WILPF attended a very touching and moving side event on the Human Rights situation in Western Sahara last week at the Human Rights Council. The event presented numerous reports and statistics on human rights violations taking place against the people of Western Sahara.


For more than thirty years, the territory of Western Sahara has been disputed between Morocco and the Frente Popular de Liberación de Saguía el Hamra y Río de Oro (Polisario Front), a national movement catering to self-determination for the people of Western Sahara since Spanish decolonisation in 1975. This has entailed an armed conflict with horrendous humanitarian consequences.


Carlos Beristain, a medical psychologist as well as author of numerous books written on human rights violations in Western Sahara, opened the discussion by providing a summary of his studies that analysed 265 cases in the region based on fieldwork and truth commission analysis. His reports included cases of bombing, prisons of war, women and children, arbitrary detentions, and symbolic cases of dismantling a camp.

Beristain stated that few people address “the drama of women” in Western Sahara, a term he improvised at the discussion.

Through the tragic examples he gave, a woman who was tortured during nine-months of pregnancy in prison, was later separated from her new born directly after giving birth.
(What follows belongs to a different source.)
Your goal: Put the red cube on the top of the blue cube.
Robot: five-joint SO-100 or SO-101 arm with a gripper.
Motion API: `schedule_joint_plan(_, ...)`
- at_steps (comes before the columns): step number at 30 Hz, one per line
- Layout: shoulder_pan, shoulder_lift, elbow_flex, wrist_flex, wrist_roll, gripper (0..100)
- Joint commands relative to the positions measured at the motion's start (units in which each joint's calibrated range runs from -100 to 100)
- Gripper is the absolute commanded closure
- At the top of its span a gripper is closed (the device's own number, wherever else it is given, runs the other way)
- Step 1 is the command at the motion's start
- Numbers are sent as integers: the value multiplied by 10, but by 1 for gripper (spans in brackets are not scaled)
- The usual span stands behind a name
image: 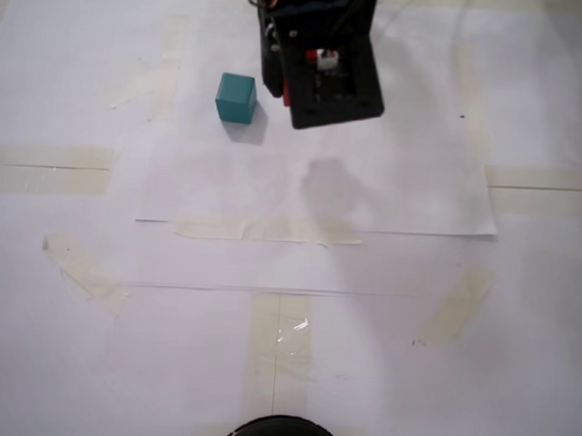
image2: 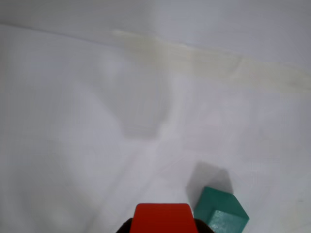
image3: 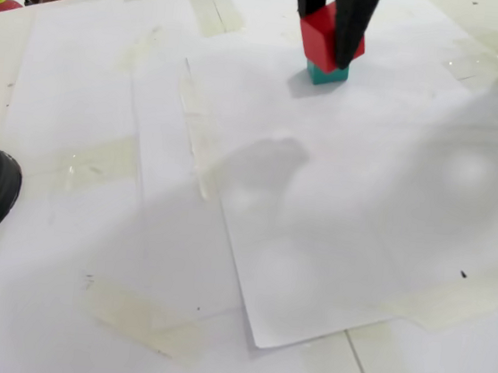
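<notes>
My gripper point(image3: 331, 36) clamped on small matte red cube point(image3: 324, 35), upper centre; matte teal cube point(image2: 221, 213) sits offset right in wrist view, so releasing misaligned risks toppling.

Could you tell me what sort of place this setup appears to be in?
Probably a hobby or lab tabletop for robot practice: white paper sheets taped down as a work surface, and an end effector holding a red cube near a teal cube.
</notes>
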Motion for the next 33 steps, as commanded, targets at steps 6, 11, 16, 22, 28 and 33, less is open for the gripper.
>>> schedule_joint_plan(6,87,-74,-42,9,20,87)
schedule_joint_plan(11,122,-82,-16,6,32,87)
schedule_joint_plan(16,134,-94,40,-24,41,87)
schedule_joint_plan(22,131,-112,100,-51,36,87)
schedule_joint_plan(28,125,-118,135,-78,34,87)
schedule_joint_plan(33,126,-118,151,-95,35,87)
This resulted in her having severe psychological disorders.

Beristain shared another moving story reflecting the tremendous humanitarian consequences of the use of landmines in Western Sahara. It was the story of a woman describing an escape with her husband in the night, fleeing toward the Moroccan border as the camp’s police chased them through a thicket of landmines. Beristain analyses that there is a high percentage of women victims in this conflict simply because, according to their opponents, they are ‘Sahrawi’ women who were born in the ‘wrong’ place. Their participation in demonstrations, peaceful protests and other events increases their risk of detention.

What WILPF found equally interesting is that some women are targeted because of their blood relationships with the Polisario Front members; whether they are the mothers, wives, sisters or daughters of these authorities.

Women of Western Sahara
Women of Western Sahara. UN Photo/Evan Schneider

One cannot help but notice that women are held responsible for things they cannot possibly control. Their very humanity is violated.

According to Beristain, violence against women in refugee camps also has severe consequences in their psychological health. He states that four out of ten women (and men) in refugee camps have been raped. Refugee women have also experienced miscarriages in prisons or have been separated form their children and families.


Mohamed Salem Lakhal, from the Collective of Human Rights Defenders in Western Sahara (CODESA) stated how the violations committed by the Moroccan regime are not mediated and are unknown by most of the public.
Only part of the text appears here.